We have to have a penalty system that is hard to calculate in advance and that will make it more difficult. But in reality you have to change the healthcare delivery system in the sense that we rely on the integrity of these types of corporations that have put medical decision making secondary to making money.
You can see when a train wreck is about to occur when you look at the debt service for a company. You are not going to create additional sick people. There are only a certain number of sick people. This is a situation that is going to be ripe for fraud.
HLM: Was there a smoking gun for prosecutors or whistleblowers in this case?
RG: In all of these cases, the complexity of the cases, you don’t find smoking guns. It requires you to find the smoke and the pieces to the gun and put it all together. Then, the trick for somebody who is doing lots of fraud cases is to look at the facts that aren’t there, or the rules that don’t exist, or to see what appears to be facially neutral practices are driving impropriety.
For example, if you have an innocuous practice that says when somebody comes into an emergency room and there is a rule that says they should be put on an IV, you can look at that and say that is not a smoking gun, putting someone on an IV.
But wait a second, when you put someone on an IV that means you are going to streamline them into an admissions situation as opposed to giving them bottles of water, maybe they will be OK, and we will send them home. You have to look at facially neutral practices and how they are driving an unlawful result.
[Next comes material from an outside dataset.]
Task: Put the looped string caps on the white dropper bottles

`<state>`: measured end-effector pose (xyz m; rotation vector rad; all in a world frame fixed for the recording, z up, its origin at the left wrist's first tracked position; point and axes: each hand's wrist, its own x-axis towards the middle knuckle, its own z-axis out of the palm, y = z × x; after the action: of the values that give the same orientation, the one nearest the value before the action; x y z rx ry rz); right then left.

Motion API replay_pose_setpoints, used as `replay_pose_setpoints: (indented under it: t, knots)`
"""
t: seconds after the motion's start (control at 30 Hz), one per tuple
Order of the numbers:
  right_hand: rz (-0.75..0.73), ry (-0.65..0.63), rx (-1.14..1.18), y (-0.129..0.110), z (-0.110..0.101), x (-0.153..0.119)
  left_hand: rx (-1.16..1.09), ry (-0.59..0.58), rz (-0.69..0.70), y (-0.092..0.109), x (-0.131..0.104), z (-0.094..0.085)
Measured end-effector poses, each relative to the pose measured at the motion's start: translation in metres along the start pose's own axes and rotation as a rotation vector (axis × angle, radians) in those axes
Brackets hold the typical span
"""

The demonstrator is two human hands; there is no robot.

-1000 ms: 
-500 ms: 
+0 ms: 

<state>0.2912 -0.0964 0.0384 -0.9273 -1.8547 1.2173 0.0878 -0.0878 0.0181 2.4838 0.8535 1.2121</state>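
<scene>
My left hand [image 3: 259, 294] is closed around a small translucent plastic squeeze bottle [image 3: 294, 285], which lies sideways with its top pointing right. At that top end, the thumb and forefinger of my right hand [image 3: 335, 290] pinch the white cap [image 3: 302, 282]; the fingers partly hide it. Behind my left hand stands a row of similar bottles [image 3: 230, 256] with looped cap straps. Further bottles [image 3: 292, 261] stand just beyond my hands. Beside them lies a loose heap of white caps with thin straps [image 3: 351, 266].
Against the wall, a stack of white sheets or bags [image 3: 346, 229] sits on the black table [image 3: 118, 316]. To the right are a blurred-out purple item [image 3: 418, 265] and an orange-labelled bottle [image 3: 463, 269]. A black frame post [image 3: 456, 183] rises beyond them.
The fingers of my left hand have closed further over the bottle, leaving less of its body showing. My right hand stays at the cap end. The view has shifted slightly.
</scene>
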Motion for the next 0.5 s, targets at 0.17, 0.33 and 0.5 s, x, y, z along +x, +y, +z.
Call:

That is the trick to uncovering fraud. It’s extraordinarily complicated.
You have two things that are going on. One is you have companies engaged in these facially neutral practices that have an unlawful result for the purpose of deceiving regulators. Two, more significantly, it is a way of creating a cult and convincing people internally that they don’t have to worry about it because nobody internally is putting the pieces together. People who are paid well generally don’t want to do it.
This is the simple question you need to ask: What person or entity knowingly exposes somebody to infectious diseases in order to make a buck? That is the cutting question, because the reality is that while hospitals are places to get well they are also places that are dangerous because there are infectious diseases in hospitals. You don’t want to admit somebody unless it is medically necessary.
There are corporate executives who are knowingly and recklessly putting people at risk. That is unconscionable.
HLM: Do you feel this is a fairly widespread practice in the hospital sector?
RG: I wouldn’t be surprised.
A CHS spokesperson reached for comment late Tuesday said “This investigation was not about the quality of care provided or the location of the care that was provided for any patient–or even how long patients were in the hospital. It is about whether the hospital could rely on the physician’s signed orders in the medical chart to establish the patient status as inpatient–and then bill for the exact care that was provided. It is about the “status” of the patient–inpatient or observation–while that patient was in the hospital.